> [Problem description]: Return only those lines of the listing that hold the word "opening".

### Data records

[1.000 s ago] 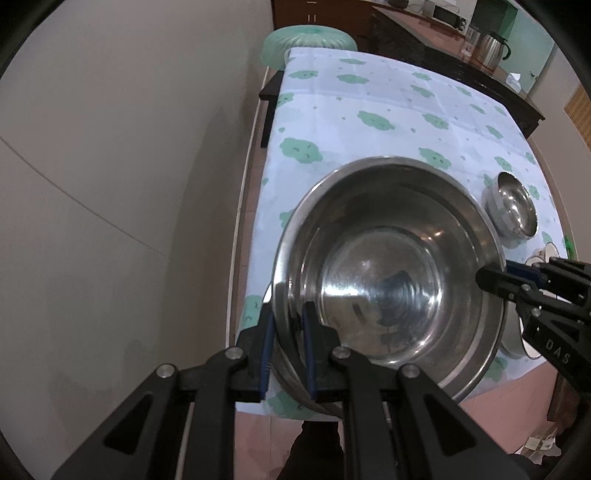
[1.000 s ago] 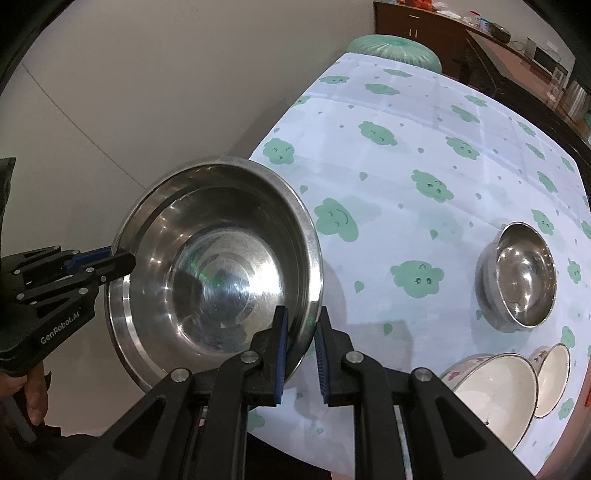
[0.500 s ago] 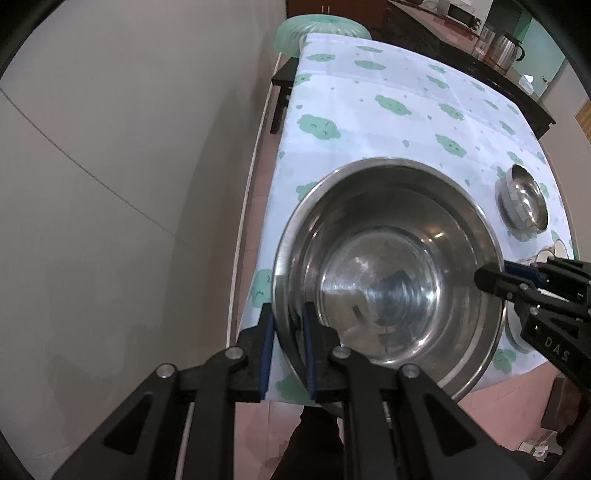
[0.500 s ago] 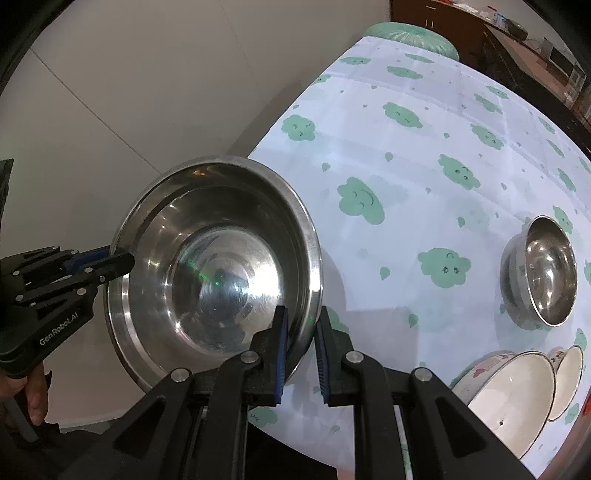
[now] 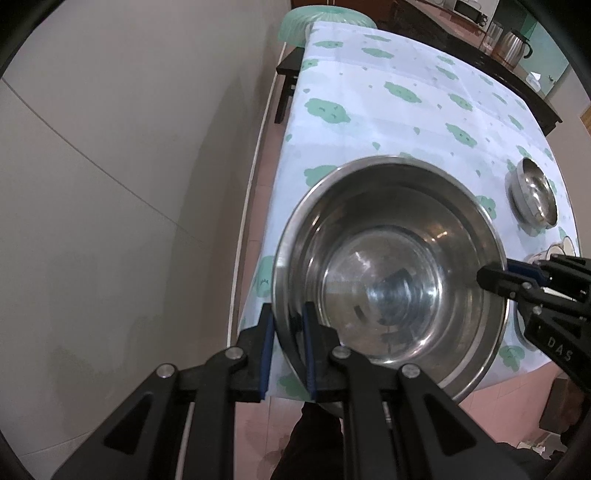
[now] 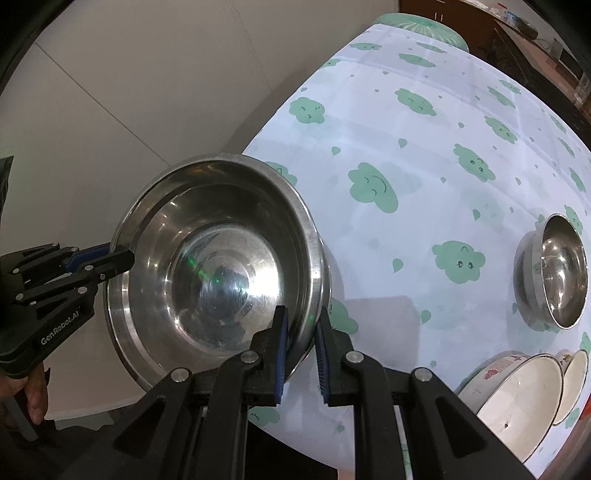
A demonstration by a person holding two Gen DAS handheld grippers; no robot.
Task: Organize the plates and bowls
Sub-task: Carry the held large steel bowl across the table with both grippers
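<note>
A large steel bowl (image 5: 388, 277) hangs in the air above the near left corner of the table (image 5: 388, 92), held by both grippers. My left gripper (image 5: 287, 350) is shut on its near rim; it shows in the right wrist view (image 6: 118, 262) at the bowl's left rim. My right gripper (image 6: 299, 350) is shut on the opposite rim of the bowl (image 6: 218, 269); it shows in the left wrist view (image 5: 491, 277). A small steel bowl (image 6: 554, 273) stands on the cloth to the right. Two white enamel bowls (image 6: 517, 391) stand at the near right edge.
The table has a white cloth with green cloud prints (image 6: 406, 147). A bare wall (image 5: 110, 147) runs along its left side. A green stool (image 5: 325, 18) stands past the far end. A dark sideboard with a kettle (image 5: 513, 40) stands at the back right.
Both grippers have carried the large bowl higher and back toward the near left corner. The table and the small steel bowl look farther off. The grips have not changed.
</note>
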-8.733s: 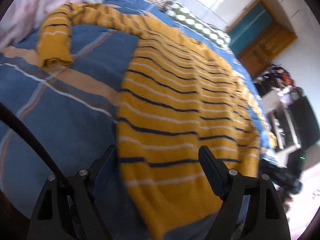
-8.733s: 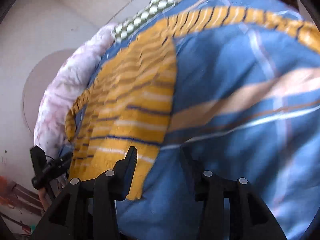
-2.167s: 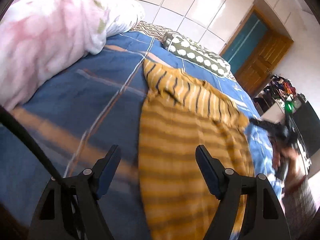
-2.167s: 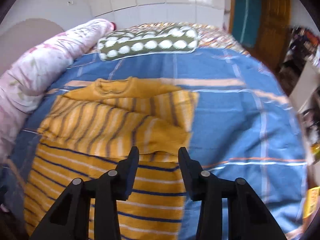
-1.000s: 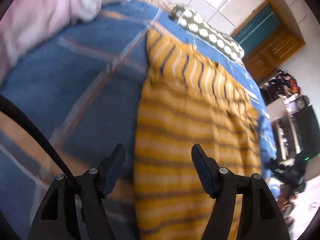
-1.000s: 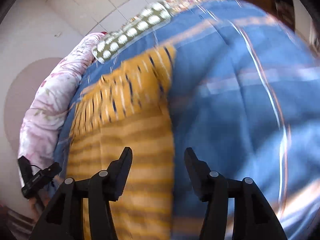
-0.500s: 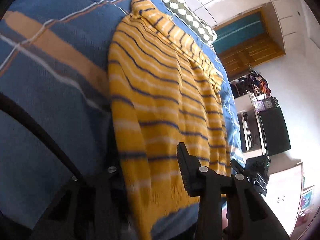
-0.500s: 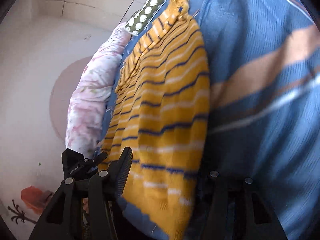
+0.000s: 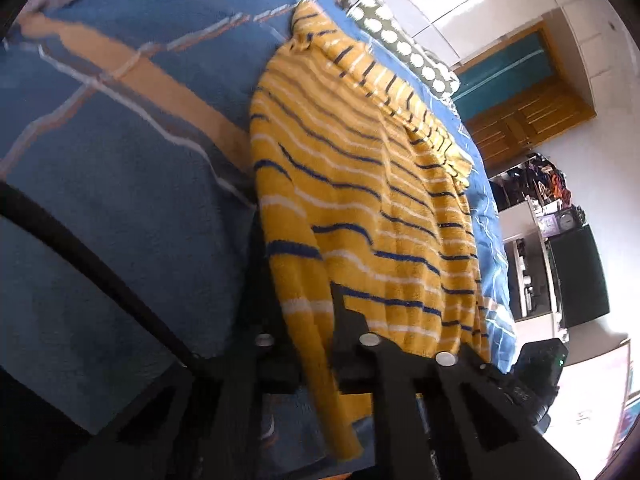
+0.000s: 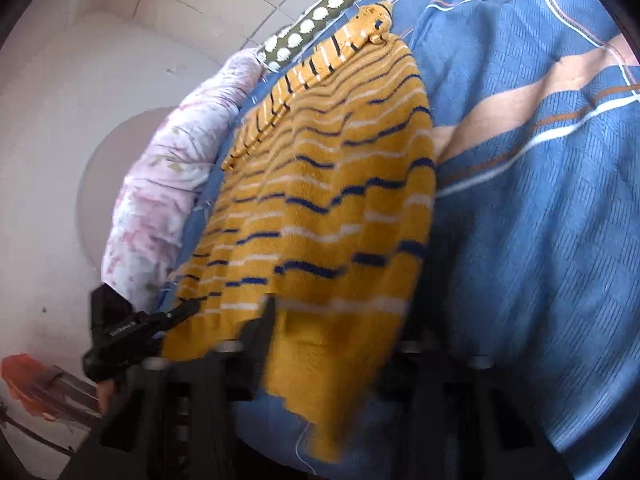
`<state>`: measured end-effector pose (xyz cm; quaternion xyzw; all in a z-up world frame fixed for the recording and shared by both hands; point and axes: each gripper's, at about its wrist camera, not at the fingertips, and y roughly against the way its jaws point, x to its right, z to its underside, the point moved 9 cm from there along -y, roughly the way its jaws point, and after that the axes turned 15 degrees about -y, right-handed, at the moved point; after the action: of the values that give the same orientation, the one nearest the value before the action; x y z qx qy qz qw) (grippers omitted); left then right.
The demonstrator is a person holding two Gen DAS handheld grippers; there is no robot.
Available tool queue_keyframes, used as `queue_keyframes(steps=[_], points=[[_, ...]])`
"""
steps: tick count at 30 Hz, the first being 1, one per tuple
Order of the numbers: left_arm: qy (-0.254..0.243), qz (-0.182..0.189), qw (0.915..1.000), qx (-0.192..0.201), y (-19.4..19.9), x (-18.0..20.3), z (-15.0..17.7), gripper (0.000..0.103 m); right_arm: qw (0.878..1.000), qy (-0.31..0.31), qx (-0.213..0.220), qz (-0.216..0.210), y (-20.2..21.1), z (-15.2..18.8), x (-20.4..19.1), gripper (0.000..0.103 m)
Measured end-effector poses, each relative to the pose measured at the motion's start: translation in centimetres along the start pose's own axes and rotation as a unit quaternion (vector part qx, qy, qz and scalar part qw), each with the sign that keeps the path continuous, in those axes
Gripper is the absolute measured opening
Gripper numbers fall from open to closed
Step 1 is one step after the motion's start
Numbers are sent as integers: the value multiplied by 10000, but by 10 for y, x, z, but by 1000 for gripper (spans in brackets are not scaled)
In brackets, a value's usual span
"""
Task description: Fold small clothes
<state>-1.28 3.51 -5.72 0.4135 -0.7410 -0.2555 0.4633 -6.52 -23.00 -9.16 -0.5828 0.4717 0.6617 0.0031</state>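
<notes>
Since 0.5 s earlier, the left gripper [image 9: 306,320] and right gripper [image 10: 336,320] had clamped the sweater [image 9: 360,200] hem corners on the blue blanket [image 9: 120,184]. Both sleeves lay folded in; the bottom-to-collar fold remained.

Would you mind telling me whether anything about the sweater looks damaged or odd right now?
A loose thread dangles from the hem of the yellow striped sweater, near the right gripper. Otherwise nothing stands out; the sleeves lie folded across the chest.
</notes>
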Motion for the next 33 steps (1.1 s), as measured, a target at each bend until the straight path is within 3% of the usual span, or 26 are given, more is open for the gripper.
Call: queue_keyframes(steps=[8,15,20,26,29,33], points=[[-536,-245,9968,537,56,19,-5,4,9987,433,109,-253,40,12,-19,10],[-502,-153,9974,486,83,15,32,4,9962,748,-356,-261,61,62,-13,10],[-550,-224,9975,371,82,9,52,4,9960,622,-597,-228,58,81,2,10],[-565,-228,9970,470,80,6,31,4,9942,827,-597,-350,58,61,-16,10],[-628,-249,9961,560,78,8,0,4,9932,974,-452,-450,54,33,-34,10],[-789,-392,9930,792,70,13,-69,4,9926,1106,19,-497,36,-31,-64,10]])
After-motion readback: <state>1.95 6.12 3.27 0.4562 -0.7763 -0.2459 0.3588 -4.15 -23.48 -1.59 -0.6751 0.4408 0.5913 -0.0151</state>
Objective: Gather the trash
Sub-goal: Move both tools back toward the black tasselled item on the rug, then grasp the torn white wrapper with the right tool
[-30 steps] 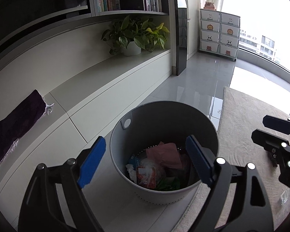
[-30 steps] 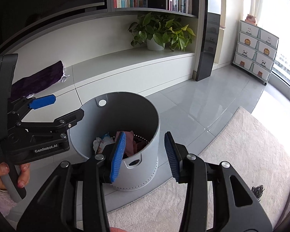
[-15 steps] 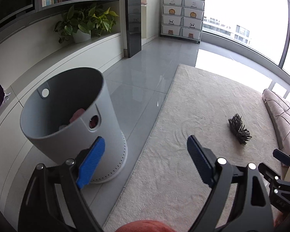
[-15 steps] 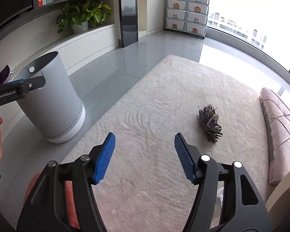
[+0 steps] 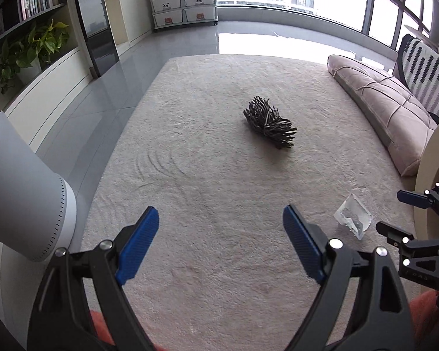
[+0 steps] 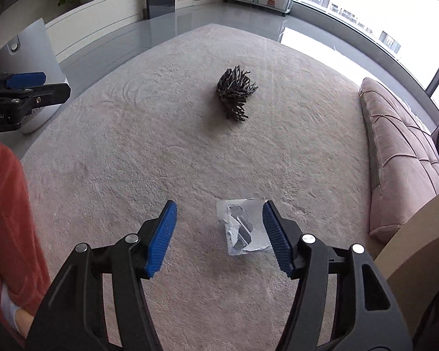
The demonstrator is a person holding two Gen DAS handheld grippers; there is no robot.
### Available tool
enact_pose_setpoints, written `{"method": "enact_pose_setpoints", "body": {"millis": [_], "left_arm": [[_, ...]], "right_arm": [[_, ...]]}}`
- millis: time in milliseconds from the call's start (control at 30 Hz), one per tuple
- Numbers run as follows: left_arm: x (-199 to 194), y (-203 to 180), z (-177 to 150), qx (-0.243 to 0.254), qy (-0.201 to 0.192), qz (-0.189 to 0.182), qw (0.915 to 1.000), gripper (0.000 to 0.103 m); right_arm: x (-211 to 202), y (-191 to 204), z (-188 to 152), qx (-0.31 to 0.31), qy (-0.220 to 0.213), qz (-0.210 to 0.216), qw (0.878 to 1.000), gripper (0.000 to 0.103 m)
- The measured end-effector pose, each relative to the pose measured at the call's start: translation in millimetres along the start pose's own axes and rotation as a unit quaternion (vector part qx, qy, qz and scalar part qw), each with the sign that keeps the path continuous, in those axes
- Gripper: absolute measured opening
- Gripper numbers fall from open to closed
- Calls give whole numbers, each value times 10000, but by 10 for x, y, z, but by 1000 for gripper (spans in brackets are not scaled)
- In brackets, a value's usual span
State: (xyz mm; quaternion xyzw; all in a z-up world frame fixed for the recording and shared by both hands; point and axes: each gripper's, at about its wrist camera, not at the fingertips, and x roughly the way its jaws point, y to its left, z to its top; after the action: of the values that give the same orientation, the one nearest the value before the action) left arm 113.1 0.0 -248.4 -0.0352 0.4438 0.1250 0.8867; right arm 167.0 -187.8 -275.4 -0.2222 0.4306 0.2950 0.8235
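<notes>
Bundle of twigs (image 5: 268, 126) lying mid-rug (image 5: 219, 175), plastic wrapper (image 6: 244, 228) lying nearer on the rug, bin (image 5: 20, 199) standing at the rug's left edge, cushion (image 5: 386, 111) lying along its right edge.

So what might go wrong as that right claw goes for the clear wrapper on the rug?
The clear wrapper lies flat on the shaggy rug, off-centre toward one of the right gripper fingers, so they may pinch pile instead, or nudge the wrapper away. It looks thin and slippery, so it might slide out on the way to the bin, which stands off the rug at the left. The dark twig bundle further out could shed bits if grabbed loosely.
</notes>
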Motion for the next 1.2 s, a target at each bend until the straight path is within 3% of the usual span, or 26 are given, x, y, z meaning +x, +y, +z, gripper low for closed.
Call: {"method": "enact_pose_setpoints", "body": {"millis": [167, 400, 1067, 1200], "left_arm": [[230, -385, -88, 199, 187, -27, 9996, 87], [447, -575, -175, 69, 379, 81, 9992, 86], [740, -719, -288, 274, 622, 31, 9977, 86], [793, -730, -291, 287, 654, 13, 9974, 86]], "right_arm": [[153, -220, -162, -14, 75, 93, 9999, 56], [462, -234, -210, -159, 222, 327, 9991, 52], [1166, -256, -357, -426, 858, 315, 9949, 45], [1210, -325, -346, -348, 810, 235, 9958, 31]]}}
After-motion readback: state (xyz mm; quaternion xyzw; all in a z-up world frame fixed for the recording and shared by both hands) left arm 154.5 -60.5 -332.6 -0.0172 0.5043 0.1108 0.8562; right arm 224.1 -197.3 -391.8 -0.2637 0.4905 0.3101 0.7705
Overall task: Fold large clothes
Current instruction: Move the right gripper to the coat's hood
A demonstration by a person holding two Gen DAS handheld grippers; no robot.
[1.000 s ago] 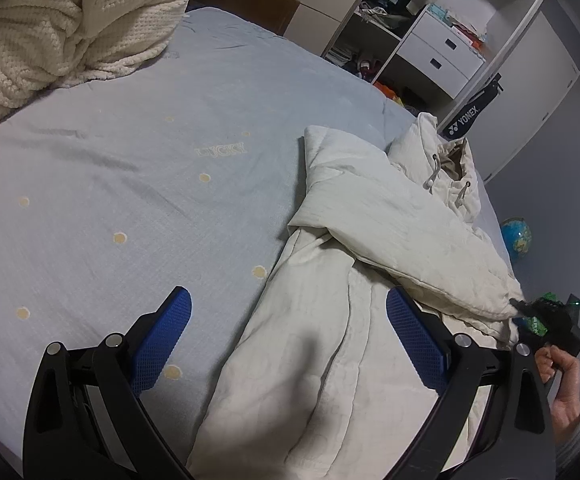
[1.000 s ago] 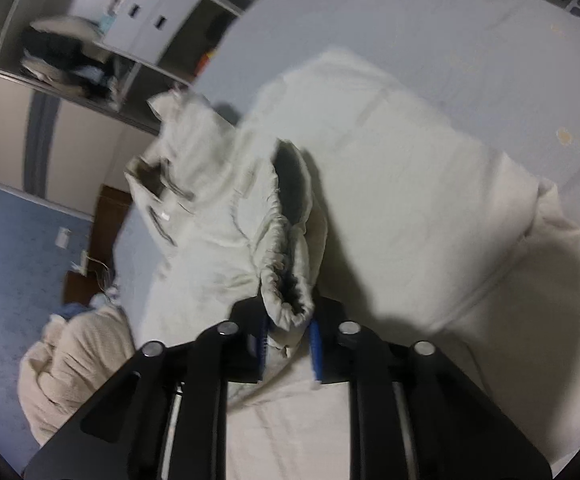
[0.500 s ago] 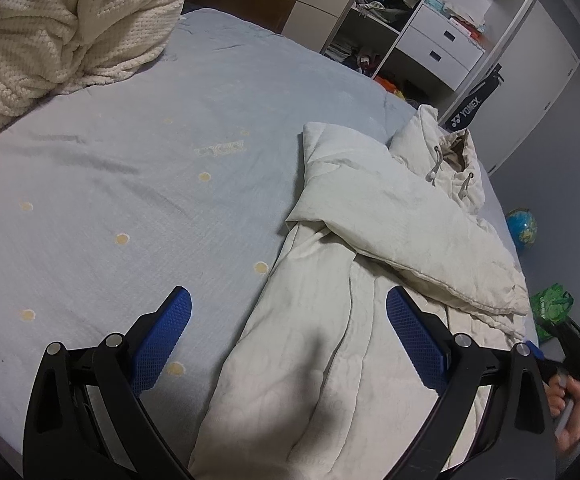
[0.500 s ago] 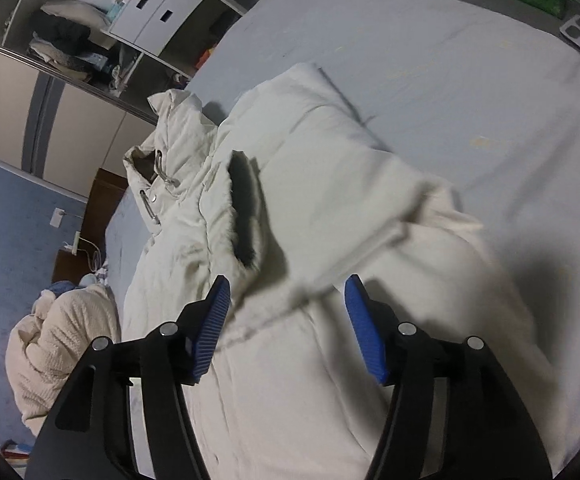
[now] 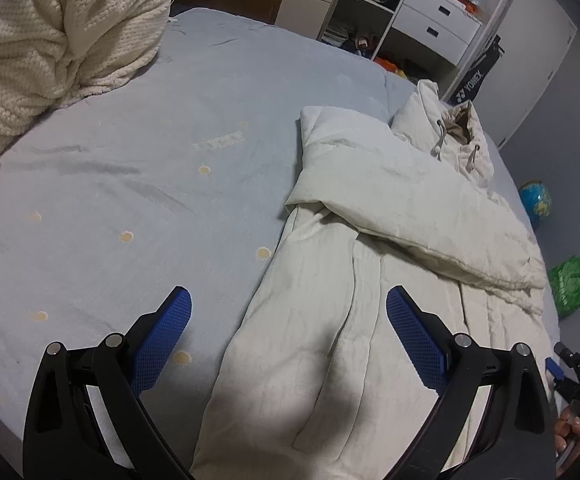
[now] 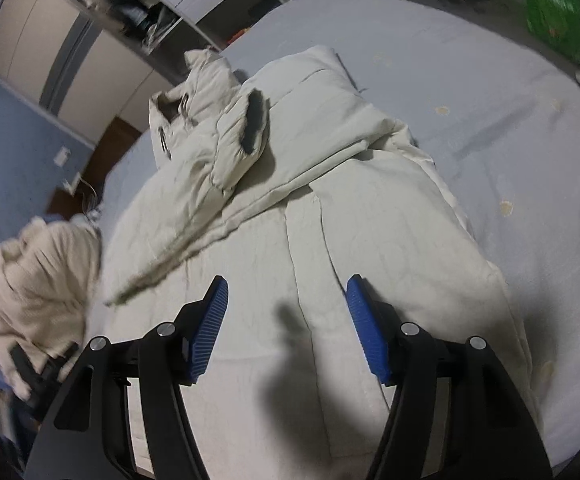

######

> [Result of this exercise]:
Gripper is the absolute measured opening
- Gripper: absolute measured opening

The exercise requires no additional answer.